■ TASK DIRECTIONS ■
Your task is to give the listing below back word for word, pictures excluded.

■ DATASET CONTENT ■
━━━━━━
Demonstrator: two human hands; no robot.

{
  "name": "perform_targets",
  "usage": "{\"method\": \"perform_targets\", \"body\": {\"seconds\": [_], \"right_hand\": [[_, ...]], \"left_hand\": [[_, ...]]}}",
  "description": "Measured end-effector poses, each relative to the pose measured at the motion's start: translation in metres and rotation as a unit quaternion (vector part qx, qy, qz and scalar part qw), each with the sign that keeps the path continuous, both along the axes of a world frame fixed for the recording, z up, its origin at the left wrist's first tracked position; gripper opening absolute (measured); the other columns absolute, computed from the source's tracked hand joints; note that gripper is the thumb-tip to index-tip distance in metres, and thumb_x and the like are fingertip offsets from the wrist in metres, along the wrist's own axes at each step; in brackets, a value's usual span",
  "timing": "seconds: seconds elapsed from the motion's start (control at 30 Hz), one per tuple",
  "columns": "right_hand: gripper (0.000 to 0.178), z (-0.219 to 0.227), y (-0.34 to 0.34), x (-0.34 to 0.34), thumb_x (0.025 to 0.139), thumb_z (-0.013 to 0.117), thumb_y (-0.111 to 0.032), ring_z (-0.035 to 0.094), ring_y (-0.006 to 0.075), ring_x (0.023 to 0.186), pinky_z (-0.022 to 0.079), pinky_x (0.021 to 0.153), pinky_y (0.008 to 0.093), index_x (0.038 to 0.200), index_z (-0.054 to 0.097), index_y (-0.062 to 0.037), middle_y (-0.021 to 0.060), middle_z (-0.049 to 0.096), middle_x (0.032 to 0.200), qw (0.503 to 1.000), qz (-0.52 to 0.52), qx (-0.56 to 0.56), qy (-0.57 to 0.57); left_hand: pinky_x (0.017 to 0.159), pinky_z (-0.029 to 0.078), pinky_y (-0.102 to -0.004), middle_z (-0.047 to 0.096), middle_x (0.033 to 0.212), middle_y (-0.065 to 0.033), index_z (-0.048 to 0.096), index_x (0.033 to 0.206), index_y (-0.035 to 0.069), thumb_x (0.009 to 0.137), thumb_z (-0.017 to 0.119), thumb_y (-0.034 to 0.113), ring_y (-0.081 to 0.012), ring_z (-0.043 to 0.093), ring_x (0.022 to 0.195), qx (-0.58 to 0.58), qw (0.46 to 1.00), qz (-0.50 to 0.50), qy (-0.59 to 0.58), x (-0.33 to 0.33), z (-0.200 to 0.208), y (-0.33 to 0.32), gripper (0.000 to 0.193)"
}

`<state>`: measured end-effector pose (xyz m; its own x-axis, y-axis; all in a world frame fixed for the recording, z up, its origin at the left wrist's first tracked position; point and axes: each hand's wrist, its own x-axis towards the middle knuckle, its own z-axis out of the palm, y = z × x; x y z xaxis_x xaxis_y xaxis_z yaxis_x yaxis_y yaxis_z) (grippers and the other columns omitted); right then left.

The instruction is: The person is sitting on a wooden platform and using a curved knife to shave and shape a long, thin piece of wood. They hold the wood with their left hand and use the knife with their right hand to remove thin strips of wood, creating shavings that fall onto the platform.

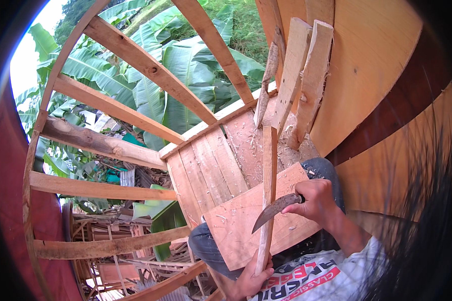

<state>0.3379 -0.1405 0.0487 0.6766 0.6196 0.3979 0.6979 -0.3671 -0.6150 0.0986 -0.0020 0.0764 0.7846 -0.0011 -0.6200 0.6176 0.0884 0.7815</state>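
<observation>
A long wooden stick (269,170) stands tilted slightly over my lap, its lower end gripped by my left hand (254,277). My right hand (316,200) is closed round the dark handle of a knife (276,209). The curved, dull blade points left and lies across the stick, about midway up; whether its edge bites into the wood I cannot tell. Beneath both rests a flat wooden board (231,220), laid over my thighs and dotted with small shavings.
Rough wood pieces (311,85) lean against a curved panel wall (376,65) at the right. Wood shavings lie on the plank floor (211,165) ahead. A railing of wooden slats (140,60) runs along the left, with banana leaves (176,75) outside it.
</observation>
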Motion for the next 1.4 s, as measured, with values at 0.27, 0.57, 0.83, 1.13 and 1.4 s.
{"method": "perform_targets", "body": {"seconds": [0.27, 0.57, 0.83, 1.13, 1.4], "right_hand": [[0.074, -0.021, -0.007, 0.040, 0.073, 0.058, -0.074, 0.053, 0.0298, 0.044, 0.040, 0.044, 0.0363, 0.052, 0.044, -0.0041, 0.0103, 0.044, 0.047, 0.987, -0.152, 0.017, -0.047], [0.072, -0.001, -0.006, 0.006, 0.072, 0.059, -0.074, 0.057, 0.0291, 0.046, 0.043, 0.045, 0.0365, 0.055, 0.055, -0.0041, 0.0107, 0.050, 0.049, 1.000, -0.001, -0.001, 0.029], [0.073, -0.015, 0.000, -0.002, 0.067, 0.060, -0.076, 0.057, 0.0308, 0.048, 0.043, 0.046, 0.0380, 0.054, 0.052, -0.0049, 0.0110, 0.051, 0.050, 0.999, 0.000, -0.041, 0.011], [0.072, -0.013, 0.001, 0.003, 0.067, 0.061, -0.076, 0.056, 0.0281, 0.045, 0.043, 0.044, 0.0363, 0.051, 0.053, -0.0063, 0.0087, 0.049, 0.047, 0.999, -0.042, -0.012, -0.002], [0.071, -0.012, -0.002, -0.021, 0.065, 0.063, -0.076, 0.057, 0.0279, 0.045, 0.045, 0.045, 0.0363, 0.050, 0.053, -0.0071, 0.0087, 0.050, 0.046, 0.999, -0.009, -0.037, 0.017]], "left_hand": [[0.074, 0.042, -0.0302, 0.046, 0.088, -0.0047, 0.042, 0.112, 0.001, 0.079, 0.060, 0.015, -0.0152, 0.047, 0.081, 0.010, 0.998, 0.008, 0.055, -0.014, 0.002, -0.021, 0.040], [0.073, 0.041, -0.0294, 0.045, 0.088, -0.0045, 0.043, 0.111, 0.001, 0.078, 0.060, 0.017, -0.0140, 0.045, 0.080, -0.028, 0.997, 0.051, 0.052, -0.013, 0.000, -0.008, 0.040], [0.070, 0.040, -0.0277, 0.045, 0.087, -0.0041, 0.043, 0.109, 0.002, 0.077, 0.060, 0.018, -0.0126, 0.044, 0.079, 0.014, 0.998, 0.060, 0.035, -0.022, -0.006, -0.017, 0.040], [0.066, 0.047, -0.0250, 0.044, 0.088, -0.0037, 0.040, 0.116, 0.003, 0.082, 0.056, -0.002, -0.0117, 0.045, 0.080, -0.025, 0.997, 0.040, 0.057, -0.015, 0.006, -0.014, 0.039], [0.068, 0.043, -0.0264, 0.045, 0.090, -0.0051, 0.039, 0.118, 0.003, 0.081, 0.056, -0.001, -0.0129, 0.046, 0.081, -0.055, 0.994, 0.071, 0.067, -0.024, 0.000, -0.011, 0.041]]}}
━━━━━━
■ WRITTEN ANSWER ■
Demonstrator: two human hands; no robot.

{
  "name": "perform_targets",
  "usage": "{\"method\": \"perform_targets\", \"body\": {\"seconds\": [_], \"right_hand\": [[_, ...]], \"left_hand\": [[_, ...]]}}",
  "description": "Measured end-effector poses, each relative to the pose measured at the motion's start: translation in metres and rotation as a unit quaternion (vector part qx, qy, qz and scalar part qw), each with the sign that keeps the path continuous, both along the axes of a world frame fixed for the recording, z up, its origin at the left wrist's first tracked position; gripper opening absolute (measured); the other columns absolute, computed from the source's tracked hand joints; note that gripper is the thumb-tip to index-tip distance in metres, and thumb_x and the like are fingertip offsets from the wrist in metres, along the wrist's own axes at each step; in brackets, a value's usual span",
  "timing": "seconds: seconds elapsed from the motion's start (control at 30 Hz), one per tuple",
  "columns": "right_hand: gripper (0.000 to 0.178), z (-0.219 to 0.227), y (-0.34 to 0.34), x (-0.34 to 0.34), thumb_x (0.025 to 0.139), thumb_z (-0.013 to 0.117), thumb_y (-0.111 to 0.032), ring_z (-0.035 to 0.094), ring_y (-0.006 to 0.075), ring_x (0.023 to 0.186), pinky_z (-0.022 to 0.079), pinky_x (0.021 to 0.153), pinky_y (0.008 to 0.093), index_x (0.038 to 0.200), index_z (-0.054 to 0.097), index_y (-0.062 to 0.037), middle_y (-0.021 to 0.060), middle_z (-0.049 to 0.096), middle_x (0.032 to 0.200), qw (0.503 to 1.000), qz (-0.52 to 0.52), qx (-0.56 to 0.56), qy (-0.57 to 0.57); left_hand: pinky_x (0.017 to 0.159), pinky_z (-0.029 to 0.078), pinky_y (-0.102 to -0.004), middle_z (-0.047 to 0.096), middle_x (0.033 to 0.212), middle_y (-0.065 to 0.033), index_z (-0.048 to 0.096), index_x (0.033 to 0.206), index_y (-0.035 to 0.069), thumb_x (0.009 to 0.137), thumb_z (-0.017 to 0.119), thumb_y (-0.034 to 0.113), ring_y (-0.081 to 0.012), ring_z (-0.043 to 0.093), ring_x (0.022 to 0.195), qx (-0.58 to 0.58), qw (0.46 to 1.00), qz (-0.50 to 0.50), qy (-0.59 to 0.58), x (-0.33 to 0.33), z (-0.200 to 0.208), y (-0.33 to 0.32), gripper (0.000 to 0.193)"
}

`<state>`: measured end-effector pose (xyz m; its own x-axis, y-axis; all in a world frame fixed for the recording, z up, its origin at the left wrist's first tracked position; point and axes: each hand's wrist, its own x-axis towards the middle knuckle, its own z-axis out of the palm, y = z × x; x y z xaxis_x xaxis_y xaxis_z yaxis_x yaxis_y yaxis_z) (grippers and the other columns omitted); right then left.

The instruction is: The person is sitting on a wooden platform and using a curved knife to shave and shape a long, thin piece of wood. They hold the wood with their left hand and use the knife with their right hand to remove thin strips of wood, creating shavings that fall onto the platform.


<state>0.3379 -0.1405 0.0487 0.6766 0.6196 0.3979 0.6979 -0.3671 -0.6150 0.0986 -0.0020 0.0764 0.7846 -0.0011 -0.6200 0.6176 0.0884 0.7815</state>
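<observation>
A long wooden stick (269,170) stands tilted slightly over my lap, its lower end gripped by my left hand (254,277). My right hand (316,200) is closed round the dark handle of a knife (276,209). The curved, dull blade points left and lies across the stick, about midway up; whether its edge bites into the wood I cannot tell. Beneath both rests a flat wooden board (231,220), laid over my thighs and dotted with small shavings.
Rough wood pieces (311,85) lean against a curved panel wall (376,65) at the right. Wood shavings lie on the plank floor (211,165) ahead. A railing of wooden slats (140,60) runs along the left, with banana leaves (176,75) outside it.
</observation>
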Motion for the next 1.4 s, as measured, with values at 0.27, 0.57, 0.83, 1.13 and 1.4 s.
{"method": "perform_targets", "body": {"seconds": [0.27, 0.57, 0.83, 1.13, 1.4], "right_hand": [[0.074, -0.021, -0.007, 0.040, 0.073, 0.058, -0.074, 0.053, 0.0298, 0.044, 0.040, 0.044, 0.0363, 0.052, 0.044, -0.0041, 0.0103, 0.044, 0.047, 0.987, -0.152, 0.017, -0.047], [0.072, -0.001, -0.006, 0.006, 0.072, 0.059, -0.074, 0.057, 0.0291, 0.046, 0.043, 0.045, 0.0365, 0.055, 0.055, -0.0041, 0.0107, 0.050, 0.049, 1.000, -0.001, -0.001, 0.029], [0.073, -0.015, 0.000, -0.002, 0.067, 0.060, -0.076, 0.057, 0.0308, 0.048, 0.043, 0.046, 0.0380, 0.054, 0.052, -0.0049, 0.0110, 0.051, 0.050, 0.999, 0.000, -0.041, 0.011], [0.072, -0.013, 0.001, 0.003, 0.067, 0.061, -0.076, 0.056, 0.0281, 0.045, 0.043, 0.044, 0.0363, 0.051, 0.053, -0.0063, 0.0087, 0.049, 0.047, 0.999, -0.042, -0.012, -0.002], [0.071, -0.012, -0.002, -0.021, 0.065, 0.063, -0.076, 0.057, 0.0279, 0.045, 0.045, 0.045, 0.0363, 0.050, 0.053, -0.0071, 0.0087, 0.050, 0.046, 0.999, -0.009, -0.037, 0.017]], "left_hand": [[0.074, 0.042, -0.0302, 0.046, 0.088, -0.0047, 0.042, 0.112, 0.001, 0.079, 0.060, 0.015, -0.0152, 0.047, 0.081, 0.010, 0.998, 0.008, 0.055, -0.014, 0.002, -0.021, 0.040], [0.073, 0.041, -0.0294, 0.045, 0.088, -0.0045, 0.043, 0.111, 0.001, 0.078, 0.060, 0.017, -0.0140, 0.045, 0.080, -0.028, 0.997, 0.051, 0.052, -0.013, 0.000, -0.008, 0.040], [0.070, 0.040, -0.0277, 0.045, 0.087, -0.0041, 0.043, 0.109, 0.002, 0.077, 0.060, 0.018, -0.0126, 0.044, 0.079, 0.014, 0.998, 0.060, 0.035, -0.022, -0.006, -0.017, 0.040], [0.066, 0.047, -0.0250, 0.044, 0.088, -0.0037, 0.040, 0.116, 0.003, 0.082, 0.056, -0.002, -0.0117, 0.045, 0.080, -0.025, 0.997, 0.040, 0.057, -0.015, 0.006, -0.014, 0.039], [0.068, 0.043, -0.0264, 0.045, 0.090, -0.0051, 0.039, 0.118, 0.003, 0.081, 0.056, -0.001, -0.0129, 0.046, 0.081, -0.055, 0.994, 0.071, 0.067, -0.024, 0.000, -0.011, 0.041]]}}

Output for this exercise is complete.